Published: 08 September 2009
It is 40 degrees in New Orleans and the air is like steam. The young woman dodging debris on what was once her street is on the brink of tears. How can it be?" she gulps. "Supposedly the richest country in the world, where we can be in Sri Lanka after the tsunami in less than 48 hours, yet the government could not make it to New Orleans in a week?" Her question encapsulates the tragedy of the city, while its implications have yet to register with those in power.
Hurricane Katrina struck Louisiana in the early hours of August 29 2005. For the next week, despite the presence of the world's media, the US government spectacularly failed to deliver aid to the waterlogged city. As well as the fatalities caused by the the hurricane itself, the ensuing week of inactivity cost many more lives. Four years later, the young woman's astonishment still resonates. I had met her as part of the research for my play, Katrina, which sets out to contextualise, and to answer, her question.
In recreating New Orleans in a vast warehouse on the South Bank, we aim to take our audiences on a journey through the heart of this drowned city. Experiences related on successive storeys of the building give people the chance to touch, smell, hear and see the impact of generations of negligence on one of the most culturally vibrant cities in the world.
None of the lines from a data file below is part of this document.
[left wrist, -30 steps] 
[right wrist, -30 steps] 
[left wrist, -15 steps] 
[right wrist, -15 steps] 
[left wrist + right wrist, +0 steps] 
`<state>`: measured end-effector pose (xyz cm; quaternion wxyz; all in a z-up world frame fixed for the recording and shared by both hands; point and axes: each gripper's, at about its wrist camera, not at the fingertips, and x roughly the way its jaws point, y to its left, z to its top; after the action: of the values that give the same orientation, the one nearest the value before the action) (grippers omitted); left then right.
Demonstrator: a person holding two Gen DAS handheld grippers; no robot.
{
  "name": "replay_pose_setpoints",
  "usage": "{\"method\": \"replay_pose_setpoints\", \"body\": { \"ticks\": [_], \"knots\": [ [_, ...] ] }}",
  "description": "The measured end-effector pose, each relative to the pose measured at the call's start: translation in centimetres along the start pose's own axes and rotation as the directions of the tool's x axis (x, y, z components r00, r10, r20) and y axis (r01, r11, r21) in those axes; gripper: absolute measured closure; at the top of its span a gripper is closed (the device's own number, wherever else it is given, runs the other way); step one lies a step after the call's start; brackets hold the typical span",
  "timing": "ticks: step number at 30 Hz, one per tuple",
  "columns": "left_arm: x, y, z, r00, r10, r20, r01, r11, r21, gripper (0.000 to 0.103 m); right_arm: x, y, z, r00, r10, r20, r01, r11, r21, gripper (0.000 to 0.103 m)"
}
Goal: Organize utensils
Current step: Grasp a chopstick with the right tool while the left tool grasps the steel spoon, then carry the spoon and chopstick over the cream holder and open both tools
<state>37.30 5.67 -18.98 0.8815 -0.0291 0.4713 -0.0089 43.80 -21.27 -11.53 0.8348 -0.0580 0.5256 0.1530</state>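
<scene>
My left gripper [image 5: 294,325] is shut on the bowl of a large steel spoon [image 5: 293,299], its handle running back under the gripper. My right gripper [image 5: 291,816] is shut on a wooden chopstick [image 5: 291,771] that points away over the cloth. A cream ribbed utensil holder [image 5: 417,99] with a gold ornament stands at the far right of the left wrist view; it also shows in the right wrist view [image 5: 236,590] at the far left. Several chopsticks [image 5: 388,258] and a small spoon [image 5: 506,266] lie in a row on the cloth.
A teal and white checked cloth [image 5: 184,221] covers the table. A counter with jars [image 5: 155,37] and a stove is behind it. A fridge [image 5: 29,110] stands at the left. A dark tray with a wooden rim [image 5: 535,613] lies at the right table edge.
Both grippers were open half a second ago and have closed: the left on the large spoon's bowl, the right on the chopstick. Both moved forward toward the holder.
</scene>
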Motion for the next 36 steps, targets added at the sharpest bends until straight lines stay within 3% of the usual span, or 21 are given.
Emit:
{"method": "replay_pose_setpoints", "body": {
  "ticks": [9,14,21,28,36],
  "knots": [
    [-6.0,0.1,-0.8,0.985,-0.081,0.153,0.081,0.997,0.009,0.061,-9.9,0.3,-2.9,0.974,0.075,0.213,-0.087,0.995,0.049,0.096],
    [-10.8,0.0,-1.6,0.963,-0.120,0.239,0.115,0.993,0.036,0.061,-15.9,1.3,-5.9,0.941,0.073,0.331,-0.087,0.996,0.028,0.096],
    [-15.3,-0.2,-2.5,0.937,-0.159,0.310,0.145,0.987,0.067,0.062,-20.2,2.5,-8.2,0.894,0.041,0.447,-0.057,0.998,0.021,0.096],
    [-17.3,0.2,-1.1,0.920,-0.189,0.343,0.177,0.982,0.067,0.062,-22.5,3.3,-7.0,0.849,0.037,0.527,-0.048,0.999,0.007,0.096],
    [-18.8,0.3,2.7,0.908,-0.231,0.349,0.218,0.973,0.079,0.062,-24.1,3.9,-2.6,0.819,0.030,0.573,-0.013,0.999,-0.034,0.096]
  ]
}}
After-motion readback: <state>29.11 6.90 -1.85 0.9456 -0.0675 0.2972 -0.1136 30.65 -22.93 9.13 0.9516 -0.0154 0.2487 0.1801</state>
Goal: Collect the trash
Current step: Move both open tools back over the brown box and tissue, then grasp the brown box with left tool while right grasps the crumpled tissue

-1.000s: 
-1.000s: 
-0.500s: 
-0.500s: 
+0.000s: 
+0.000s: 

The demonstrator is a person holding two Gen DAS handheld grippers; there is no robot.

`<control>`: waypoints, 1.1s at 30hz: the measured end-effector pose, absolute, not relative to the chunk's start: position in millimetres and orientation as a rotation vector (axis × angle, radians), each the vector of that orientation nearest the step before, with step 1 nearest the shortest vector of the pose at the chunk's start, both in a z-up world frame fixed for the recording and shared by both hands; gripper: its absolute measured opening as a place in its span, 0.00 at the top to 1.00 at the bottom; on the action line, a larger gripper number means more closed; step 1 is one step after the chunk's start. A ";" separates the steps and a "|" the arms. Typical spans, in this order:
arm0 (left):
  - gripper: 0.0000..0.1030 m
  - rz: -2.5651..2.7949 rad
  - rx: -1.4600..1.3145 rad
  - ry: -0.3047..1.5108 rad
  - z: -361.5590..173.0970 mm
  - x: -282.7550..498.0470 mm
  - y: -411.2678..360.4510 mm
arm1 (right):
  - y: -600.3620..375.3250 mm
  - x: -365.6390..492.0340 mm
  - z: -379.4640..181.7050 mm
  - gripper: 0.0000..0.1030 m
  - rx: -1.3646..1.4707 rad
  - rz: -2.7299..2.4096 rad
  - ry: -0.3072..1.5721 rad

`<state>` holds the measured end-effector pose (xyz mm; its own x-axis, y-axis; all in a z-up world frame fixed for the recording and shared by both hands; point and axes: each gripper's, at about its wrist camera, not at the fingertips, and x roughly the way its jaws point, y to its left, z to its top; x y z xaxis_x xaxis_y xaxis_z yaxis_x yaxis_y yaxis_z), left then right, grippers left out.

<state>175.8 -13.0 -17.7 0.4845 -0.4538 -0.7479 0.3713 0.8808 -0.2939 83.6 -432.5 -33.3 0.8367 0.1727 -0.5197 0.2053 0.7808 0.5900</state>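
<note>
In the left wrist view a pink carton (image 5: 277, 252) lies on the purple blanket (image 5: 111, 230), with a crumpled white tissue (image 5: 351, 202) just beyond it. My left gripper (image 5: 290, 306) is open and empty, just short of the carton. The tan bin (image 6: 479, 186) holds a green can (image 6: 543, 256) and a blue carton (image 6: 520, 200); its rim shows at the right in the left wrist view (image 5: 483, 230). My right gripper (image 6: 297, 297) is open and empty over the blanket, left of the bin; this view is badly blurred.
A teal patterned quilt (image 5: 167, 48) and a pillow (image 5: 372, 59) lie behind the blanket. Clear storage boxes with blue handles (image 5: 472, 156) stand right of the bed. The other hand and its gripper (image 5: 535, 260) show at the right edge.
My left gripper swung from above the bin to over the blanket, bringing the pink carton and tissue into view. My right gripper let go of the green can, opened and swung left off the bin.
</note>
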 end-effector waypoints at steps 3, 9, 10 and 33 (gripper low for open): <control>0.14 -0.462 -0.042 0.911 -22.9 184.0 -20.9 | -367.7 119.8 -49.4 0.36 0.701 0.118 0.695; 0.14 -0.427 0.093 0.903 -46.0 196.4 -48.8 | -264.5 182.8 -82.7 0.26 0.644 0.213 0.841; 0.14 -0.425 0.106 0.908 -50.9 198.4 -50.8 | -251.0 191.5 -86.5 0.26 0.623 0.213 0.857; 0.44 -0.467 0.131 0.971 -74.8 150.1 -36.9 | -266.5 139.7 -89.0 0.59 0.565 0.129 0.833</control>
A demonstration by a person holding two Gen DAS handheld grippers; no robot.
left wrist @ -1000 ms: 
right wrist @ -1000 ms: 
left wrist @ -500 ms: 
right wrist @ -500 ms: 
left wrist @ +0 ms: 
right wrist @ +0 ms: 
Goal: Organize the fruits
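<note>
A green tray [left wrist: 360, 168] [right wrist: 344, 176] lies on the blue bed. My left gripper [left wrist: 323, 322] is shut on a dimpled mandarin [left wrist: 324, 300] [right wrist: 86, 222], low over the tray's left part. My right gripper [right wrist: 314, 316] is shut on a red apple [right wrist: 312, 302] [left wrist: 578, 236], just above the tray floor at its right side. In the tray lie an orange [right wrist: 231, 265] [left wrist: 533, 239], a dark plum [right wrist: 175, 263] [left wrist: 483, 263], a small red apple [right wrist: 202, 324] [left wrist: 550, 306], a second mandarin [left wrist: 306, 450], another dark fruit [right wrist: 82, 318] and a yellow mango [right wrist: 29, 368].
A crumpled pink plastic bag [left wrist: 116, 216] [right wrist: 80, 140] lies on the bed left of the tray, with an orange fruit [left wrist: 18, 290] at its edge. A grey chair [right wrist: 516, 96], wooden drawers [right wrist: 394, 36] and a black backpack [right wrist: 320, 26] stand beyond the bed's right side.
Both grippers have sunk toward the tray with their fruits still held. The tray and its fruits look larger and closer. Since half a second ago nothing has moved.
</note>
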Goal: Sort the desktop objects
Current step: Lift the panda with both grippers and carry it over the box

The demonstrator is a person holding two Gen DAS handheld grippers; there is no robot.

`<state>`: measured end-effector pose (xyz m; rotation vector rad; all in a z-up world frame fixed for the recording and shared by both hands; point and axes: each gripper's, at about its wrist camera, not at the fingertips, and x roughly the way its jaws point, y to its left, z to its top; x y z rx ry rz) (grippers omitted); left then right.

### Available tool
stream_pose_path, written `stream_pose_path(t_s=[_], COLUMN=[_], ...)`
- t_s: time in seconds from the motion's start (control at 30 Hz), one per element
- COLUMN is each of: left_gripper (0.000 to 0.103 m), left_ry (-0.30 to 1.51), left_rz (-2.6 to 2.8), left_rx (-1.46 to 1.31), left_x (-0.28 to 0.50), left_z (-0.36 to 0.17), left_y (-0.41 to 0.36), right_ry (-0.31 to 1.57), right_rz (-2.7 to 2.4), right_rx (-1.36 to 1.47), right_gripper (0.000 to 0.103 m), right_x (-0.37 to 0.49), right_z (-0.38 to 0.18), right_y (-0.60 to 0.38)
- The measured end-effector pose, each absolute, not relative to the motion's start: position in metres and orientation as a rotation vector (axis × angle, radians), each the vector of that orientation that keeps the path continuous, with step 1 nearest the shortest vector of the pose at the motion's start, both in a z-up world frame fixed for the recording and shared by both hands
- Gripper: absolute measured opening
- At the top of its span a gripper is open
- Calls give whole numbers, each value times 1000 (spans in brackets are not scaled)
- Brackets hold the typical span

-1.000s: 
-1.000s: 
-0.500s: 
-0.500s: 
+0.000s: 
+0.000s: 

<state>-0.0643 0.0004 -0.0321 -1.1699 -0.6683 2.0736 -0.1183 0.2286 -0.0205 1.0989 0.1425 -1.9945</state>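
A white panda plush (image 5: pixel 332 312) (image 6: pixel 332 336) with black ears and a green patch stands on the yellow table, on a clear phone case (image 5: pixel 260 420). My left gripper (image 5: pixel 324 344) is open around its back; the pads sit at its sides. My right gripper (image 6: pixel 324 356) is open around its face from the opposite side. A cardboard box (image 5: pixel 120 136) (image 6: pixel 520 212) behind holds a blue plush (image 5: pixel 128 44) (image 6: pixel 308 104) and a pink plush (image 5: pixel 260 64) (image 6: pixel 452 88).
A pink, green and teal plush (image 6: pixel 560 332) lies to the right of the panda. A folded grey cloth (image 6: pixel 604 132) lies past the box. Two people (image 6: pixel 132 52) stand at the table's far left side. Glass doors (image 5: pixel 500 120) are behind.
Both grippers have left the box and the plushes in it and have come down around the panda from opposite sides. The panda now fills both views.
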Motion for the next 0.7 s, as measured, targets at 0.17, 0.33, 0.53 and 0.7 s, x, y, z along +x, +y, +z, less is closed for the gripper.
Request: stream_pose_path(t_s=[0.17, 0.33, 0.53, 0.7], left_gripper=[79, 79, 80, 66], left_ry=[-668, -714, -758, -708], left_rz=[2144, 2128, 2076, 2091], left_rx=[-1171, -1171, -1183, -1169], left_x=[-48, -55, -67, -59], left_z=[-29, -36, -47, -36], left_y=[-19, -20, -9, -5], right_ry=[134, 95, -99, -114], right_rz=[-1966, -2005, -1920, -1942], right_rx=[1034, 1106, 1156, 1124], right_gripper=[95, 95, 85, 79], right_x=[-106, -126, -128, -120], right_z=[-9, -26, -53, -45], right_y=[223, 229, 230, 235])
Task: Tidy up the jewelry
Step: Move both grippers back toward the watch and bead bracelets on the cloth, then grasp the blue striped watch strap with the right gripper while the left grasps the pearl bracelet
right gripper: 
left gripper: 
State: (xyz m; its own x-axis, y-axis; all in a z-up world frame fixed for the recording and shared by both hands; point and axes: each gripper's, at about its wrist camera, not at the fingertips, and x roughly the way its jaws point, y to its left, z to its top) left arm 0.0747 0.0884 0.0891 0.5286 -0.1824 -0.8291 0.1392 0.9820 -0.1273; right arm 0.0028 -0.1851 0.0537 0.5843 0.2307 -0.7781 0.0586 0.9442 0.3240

Homes, offices, bars and churches can be entered and the stories of their occupants heard – all the while, performers and witnesses are sharing the same space and the same light.
In giving to this disaster a local habitation, we hope to make its complexities understandable, to foster empathy with its many courageous survivors, and, to let people make up their own minds about what we can each o to prevent such state-sponsored injustice becoming ubiquitous. Most of all, on this fourth anniversary, we want to do something towards ensuring the preventable man-made tragedy of Katrina is neither forgotten, nor explained away as another fluke of nature.